Российская Империя. Ориентировочно начало двадцатого века

— Подайте копеечку инвалиду империалистической войны — откуда-то снизу раздался сиплый голос.

— Ох-ё! — задумавшись, я чуть не наступил на выставленную поперёк тротуара деревяшку, пристёгнутую к молодому парню лет тридцати, одетому в серую шинельку без погон, подгорелую с одного бока.

— Извини, браток, чуть не наступил на тебя! — я засунул руку в карман пальто и нащупав там крупную монету, протянул её нищему.

— Пятак? — разочарована протянул одаряемый:- Ты мне пятак даешь? Что сейчас на это купишь?

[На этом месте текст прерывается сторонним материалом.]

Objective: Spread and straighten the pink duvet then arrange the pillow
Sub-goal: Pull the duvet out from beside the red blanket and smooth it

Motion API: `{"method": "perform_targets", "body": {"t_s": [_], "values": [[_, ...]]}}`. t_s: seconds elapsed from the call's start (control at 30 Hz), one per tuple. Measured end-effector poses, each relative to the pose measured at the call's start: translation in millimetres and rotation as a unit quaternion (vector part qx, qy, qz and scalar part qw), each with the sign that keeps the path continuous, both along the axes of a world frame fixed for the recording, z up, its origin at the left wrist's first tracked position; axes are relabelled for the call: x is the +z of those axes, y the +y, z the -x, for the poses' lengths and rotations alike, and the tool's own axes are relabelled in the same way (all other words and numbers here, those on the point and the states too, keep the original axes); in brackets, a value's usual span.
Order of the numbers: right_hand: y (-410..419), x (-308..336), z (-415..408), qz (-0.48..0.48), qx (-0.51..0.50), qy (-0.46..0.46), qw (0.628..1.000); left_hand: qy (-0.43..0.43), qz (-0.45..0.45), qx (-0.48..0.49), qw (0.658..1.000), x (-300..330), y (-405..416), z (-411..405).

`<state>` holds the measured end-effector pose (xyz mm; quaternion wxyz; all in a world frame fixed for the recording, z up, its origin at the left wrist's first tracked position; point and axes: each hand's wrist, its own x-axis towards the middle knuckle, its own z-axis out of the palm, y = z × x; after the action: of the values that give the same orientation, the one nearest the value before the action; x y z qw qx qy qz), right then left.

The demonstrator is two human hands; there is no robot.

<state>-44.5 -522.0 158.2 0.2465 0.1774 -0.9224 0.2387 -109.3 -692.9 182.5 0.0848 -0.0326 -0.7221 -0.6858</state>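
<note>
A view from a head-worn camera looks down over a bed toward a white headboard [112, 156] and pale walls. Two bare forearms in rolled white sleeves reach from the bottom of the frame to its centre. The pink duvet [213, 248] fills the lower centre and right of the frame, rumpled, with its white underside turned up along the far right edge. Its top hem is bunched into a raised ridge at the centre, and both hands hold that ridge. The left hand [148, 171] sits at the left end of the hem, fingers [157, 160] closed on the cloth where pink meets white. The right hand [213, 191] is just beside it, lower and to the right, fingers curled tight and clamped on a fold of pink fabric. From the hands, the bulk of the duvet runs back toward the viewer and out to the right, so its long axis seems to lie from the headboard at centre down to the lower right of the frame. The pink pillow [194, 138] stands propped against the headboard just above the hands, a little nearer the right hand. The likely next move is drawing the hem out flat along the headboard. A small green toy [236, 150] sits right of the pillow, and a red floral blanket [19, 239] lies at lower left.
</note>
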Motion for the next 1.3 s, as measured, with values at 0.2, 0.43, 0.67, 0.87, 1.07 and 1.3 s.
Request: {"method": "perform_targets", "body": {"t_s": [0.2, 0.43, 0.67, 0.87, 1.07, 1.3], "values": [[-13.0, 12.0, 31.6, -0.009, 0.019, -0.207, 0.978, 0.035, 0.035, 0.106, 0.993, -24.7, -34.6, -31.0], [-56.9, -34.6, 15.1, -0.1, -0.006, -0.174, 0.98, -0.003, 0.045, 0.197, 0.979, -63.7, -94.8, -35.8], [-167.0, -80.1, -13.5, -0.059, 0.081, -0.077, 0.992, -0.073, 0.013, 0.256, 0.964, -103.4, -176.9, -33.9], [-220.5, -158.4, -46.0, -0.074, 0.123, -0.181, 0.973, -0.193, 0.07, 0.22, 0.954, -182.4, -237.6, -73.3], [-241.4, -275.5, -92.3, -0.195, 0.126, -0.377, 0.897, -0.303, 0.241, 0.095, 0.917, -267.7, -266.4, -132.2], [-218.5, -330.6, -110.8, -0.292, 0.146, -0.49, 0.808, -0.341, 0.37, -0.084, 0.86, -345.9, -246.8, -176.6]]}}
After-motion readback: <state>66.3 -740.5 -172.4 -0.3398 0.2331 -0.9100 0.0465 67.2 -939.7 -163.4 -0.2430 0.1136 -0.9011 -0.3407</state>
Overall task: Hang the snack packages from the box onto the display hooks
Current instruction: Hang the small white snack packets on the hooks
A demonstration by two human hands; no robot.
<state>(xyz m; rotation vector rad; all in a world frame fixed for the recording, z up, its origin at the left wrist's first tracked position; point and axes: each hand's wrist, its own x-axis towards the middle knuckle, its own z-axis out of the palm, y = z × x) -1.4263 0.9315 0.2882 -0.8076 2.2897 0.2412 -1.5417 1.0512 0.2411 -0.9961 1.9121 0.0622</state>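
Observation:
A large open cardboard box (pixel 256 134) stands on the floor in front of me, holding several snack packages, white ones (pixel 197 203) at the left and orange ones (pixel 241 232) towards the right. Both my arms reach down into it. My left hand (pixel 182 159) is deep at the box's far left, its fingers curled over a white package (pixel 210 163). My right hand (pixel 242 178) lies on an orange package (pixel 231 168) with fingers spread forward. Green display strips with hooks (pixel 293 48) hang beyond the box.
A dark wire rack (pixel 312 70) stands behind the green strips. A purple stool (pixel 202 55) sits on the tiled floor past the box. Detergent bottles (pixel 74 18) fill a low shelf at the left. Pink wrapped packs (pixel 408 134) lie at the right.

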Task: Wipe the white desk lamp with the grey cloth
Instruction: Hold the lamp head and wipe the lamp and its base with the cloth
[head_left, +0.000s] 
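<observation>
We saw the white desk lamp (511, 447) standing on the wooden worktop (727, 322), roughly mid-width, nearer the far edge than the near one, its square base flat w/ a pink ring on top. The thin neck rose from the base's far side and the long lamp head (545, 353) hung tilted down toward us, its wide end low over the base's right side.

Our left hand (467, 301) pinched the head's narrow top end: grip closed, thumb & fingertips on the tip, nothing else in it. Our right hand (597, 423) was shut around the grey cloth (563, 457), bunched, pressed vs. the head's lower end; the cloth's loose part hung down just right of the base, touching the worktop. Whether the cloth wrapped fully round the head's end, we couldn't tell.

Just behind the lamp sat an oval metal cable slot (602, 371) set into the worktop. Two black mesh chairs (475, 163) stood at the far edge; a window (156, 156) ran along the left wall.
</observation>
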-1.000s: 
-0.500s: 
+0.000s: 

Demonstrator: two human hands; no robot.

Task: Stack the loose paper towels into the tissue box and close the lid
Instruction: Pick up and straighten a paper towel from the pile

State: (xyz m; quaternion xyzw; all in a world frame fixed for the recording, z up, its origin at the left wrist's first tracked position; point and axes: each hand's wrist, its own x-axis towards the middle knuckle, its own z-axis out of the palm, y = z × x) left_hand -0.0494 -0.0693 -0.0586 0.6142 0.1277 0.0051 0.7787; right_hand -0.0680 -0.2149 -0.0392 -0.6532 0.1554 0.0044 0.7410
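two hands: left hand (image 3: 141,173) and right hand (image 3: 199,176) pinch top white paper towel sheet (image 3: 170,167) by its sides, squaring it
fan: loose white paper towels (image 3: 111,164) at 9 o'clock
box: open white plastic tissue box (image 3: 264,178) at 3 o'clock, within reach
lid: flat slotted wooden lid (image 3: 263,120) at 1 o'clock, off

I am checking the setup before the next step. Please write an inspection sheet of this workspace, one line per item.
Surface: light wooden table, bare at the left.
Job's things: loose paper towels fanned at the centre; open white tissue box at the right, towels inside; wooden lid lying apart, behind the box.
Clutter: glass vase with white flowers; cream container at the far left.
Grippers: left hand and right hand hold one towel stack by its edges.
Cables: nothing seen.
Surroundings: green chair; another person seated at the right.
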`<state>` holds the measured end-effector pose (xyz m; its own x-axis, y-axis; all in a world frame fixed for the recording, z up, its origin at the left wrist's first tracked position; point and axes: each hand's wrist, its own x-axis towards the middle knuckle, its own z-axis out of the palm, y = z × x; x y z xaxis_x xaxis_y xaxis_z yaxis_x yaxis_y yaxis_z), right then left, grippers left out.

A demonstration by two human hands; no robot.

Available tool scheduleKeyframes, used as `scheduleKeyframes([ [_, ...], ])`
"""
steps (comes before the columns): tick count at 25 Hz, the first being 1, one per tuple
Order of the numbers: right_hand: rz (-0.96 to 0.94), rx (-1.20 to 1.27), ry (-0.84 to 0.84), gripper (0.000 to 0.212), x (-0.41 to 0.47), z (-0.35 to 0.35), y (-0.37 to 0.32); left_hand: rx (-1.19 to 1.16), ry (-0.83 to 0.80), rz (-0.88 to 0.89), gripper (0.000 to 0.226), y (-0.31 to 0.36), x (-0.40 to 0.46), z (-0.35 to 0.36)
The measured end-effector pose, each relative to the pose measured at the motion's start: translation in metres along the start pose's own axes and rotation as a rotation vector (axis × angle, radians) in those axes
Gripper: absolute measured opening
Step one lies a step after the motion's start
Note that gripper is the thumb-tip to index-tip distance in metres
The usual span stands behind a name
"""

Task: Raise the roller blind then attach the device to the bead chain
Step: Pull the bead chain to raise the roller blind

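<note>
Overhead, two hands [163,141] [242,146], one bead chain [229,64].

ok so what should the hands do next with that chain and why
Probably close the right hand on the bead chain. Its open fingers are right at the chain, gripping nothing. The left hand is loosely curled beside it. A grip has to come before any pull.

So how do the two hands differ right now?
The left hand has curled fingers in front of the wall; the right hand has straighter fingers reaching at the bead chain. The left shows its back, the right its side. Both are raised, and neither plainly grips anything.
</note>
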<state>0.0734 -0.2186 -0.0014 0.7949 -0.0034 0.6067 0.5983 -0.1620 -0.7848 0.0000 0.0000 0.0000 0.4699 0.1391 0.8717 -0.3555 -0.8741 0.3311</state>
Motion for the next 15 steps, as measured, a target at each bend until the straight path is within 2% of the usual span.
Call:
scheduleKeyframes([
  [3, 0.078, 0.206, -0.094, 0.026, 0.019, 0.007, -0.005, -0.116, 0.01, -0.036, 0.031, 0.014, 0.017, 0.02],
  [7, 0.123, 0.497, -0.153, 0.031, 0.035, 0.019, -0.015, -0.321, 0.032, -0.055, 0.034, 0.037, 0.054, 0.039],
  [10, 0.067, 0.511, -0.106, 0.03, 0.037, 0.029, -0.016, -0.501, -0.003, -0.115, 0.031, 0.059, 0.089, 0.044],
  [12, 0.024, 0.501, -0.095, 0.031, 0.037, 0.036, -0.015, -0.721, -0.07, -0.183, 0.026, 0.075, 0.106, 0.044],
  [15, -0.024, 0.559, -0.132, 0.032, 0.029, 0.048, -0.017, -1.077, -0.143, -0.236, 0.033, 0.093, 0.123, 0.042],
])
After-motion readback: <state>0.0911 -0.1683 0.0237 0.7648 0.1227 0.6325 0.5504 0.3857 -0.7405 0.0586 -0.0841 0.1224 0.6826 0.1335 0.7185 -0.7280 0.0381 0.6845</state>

— Тебе мало? — оскорбился я в лучших чувствах: — Тогда не сиди здесь, жопу не морозь, иди работай!

— Ты я вижу сам до хрена работаешь — с винтовкой по городу бегаешь! — недобро ощерился инвалид, положив руку поближе к криво выструганному дрыну, в этом мире изображающему костыль:- Мне так и расстарались, работу предлагать! Оставил ножку в полях под Ригой, и гуляй Вася, благодарим за верную службу царю-батюшке.

— Пётр- протянул я руку: — Приятно познакомиться.

— Кто Пётр? — не понял инвалид.

— Я Пётр, а ты Вася, вот и познакомились.

— А откуда ты узнал, что я Вася? — изумился мой собеседник.

— Ты же сам сказал, что тебе сказали «гуляй Вася». Ну а я, соответственно Пётр.

— Ты не русский что ли? — Озаботился одноногий: — Это у нас, у русских, поговорка такая — гуляй Вася. Русские ее все знают.

— Правда, я тоже Вася. — тут же признал Вася очевидное и даже сам замер от такого совпадения.

— Я конечно не русский, но православный. Я из Мексики, революцию делать приехал, вам помогать.

— А, революционер… — разочарованно протянул мой новый приятель Вася.

— Чем тебе революционеры не нравится? — поразился я- в это время в России революционеры нравились всем.

— Не, так-то мне революционера нравится, но только, когда выпившие. Мне позавчера пьяные матросы две бутылки спирта дали и круг колбасы. — Вася мечтательно закатил глаза: — А когда они трезвые, у них ни хрена нет, во всяком случае на трезвую голову революционеры мне не подают, только барышни какие-нибудь или тётки в возрасте, наверное, кому я сыновей напоминаю.

— И все равно не понимаю, чем ты недоволен. Мне кажется, что я матросов трезвыми и не видел.

— Я тебе Мексиканец так скажу — пьяный и похмельный революционер это две большие разницы. Здесь только похмельные и злые революционеры остались, потому, как здесь уже все винные лавки разбили. Они сейчас на Васильевском острове революцию делают, там спирт ещё остался, а здесь уже всё, всё поломали и выпили.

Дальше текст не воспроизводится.